The development of personalized cancer vaccines for GBM has also shown some promise. Northwest Biotherapeutics is currently conducting an international 348 patient, Phase 3 trial with DCVax-L, the company’s autologous cancer vaccine that combines tissue from a patient’s brain tumor with their dendritic cells in an attempt to direct a T-cell response against the tumor. The primary endpoint for this placebo-controlled study, which is expected to be fully enrolled this year, is progression-free survival. In an earlier, smaller trial, the median survival of those treated with the vaccine — not yet reached — is expected to achieve 46-88 months.
A newer GBM vaccine approach targets neoantigens — unique tumor-acquired mutations in proteins that are expressed, processed and presented on the surface of the cancer cell, and subsequently recognized and attacked by T cells. Normal cells do not process neoantigens, making them potential tumor-specific targets for T-cell-directed anticancer approaches.
Neoantigen cancer vaccines are made by sequencing DNA from bits of a tumor, identifying unique mutations, and reproducing those antigens in quantity in the laboratory. The antigen copies are then packaged into a vaccine, along with adjuvant molecules to boost the immune response. Researchers have not yet established which cancer types are most amenable to a neoantigen vaccine approach. GBM is believed to be the most challenging cancer because of its lower somatic mutation rate than many other cancers, leading to fewer possible neoantigen targets. However, two small clinical studies were recently published showing some potential for neoantigen vaccines against GBM.

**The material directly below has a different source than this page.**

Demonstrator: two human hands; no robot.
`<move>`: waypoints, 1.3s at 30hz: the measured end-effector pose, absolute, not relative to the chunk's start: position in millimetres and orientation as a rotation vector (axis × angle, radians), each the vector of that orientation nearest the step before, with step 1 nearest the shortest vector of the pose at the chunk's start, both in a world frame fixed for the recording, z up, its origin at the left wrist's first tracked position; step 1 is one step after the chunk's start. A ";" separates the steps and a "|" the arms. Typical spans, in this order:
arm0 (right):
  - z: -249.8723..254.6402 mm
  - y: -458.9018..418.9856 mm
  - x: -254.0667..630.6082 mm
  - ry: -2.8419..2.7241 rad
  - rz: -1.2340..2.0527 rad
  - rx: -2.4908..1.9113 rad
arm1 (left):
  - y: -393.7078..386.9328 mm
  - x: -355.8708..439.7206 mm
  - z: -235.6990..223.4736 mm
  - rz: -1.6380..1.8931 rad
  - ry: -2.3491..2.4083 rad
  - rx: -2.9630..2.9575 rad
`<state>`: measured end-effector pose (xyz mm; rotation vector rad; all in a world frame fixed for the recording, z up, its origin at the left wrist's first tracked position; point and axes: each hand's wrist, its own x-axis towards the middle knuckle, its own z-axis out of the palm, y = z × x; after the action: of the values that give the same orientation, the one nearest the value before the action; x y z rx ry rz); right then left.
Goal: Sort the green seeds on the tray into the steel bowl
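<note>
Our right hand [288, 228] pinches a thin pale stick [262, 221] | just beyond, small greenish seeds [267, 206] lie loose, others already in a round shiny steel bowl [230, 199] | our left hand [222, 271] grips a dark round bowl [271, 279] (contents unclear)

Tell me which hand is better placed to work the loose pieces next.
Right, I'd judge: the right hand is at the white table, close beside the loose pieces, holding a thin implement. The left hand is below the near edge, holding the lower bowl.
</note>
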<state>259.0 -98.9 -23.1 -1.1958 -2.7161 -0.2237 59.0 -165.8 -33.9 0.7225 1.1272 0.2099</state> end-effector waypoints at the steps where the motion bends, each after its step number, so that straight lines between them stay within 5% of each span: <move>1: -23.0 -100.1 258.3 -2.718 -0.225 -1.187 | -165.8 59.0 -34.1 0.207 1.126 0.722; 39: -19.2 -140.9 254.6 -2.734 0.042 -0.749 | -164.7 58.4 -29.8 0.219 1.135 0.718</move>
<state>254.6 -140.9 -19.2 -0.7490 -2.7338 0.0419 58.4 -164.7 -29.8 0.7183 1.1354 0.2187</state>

In the first study, researchers from Dana Farber Cancer Institute found that a patient’s response to the vaccine depended on whether the patient was also treated with the steroid dexamethasone. This drug is frequently given to brain cancer patients to ease brain swelling, headaches and neurological deficits, but it also dampens the immune response, thus limiting the power of the vaccine. In the patients not on the steroid, the researchers identified T cells that were primed to recognize and attack the patient’s GBM neoantigens, and they also found T cells at the site of the tumor; this was not the case in the steroid-treated patients. The Dana Farber researchers are now planning a trial that will combine the neoantigen vaccine with a checkpoint inhibitor, thus preventing PD-1 from hindering T cells in their attack on the tumor.
The second study, conducted in Germany, combined a customized neoantigen vaccine with a cancer vaccine targeting traditional antigens from a number of patients’ GBM cells. Their aim: to boost the number of GBM antigens that the immune system could recognize as a cancer flag. The researchers reported seeing T cells activated against the tumor antigens in several trial participants, showing the potential for this approach. However, most of the patients died or their disease continued to progress during the study.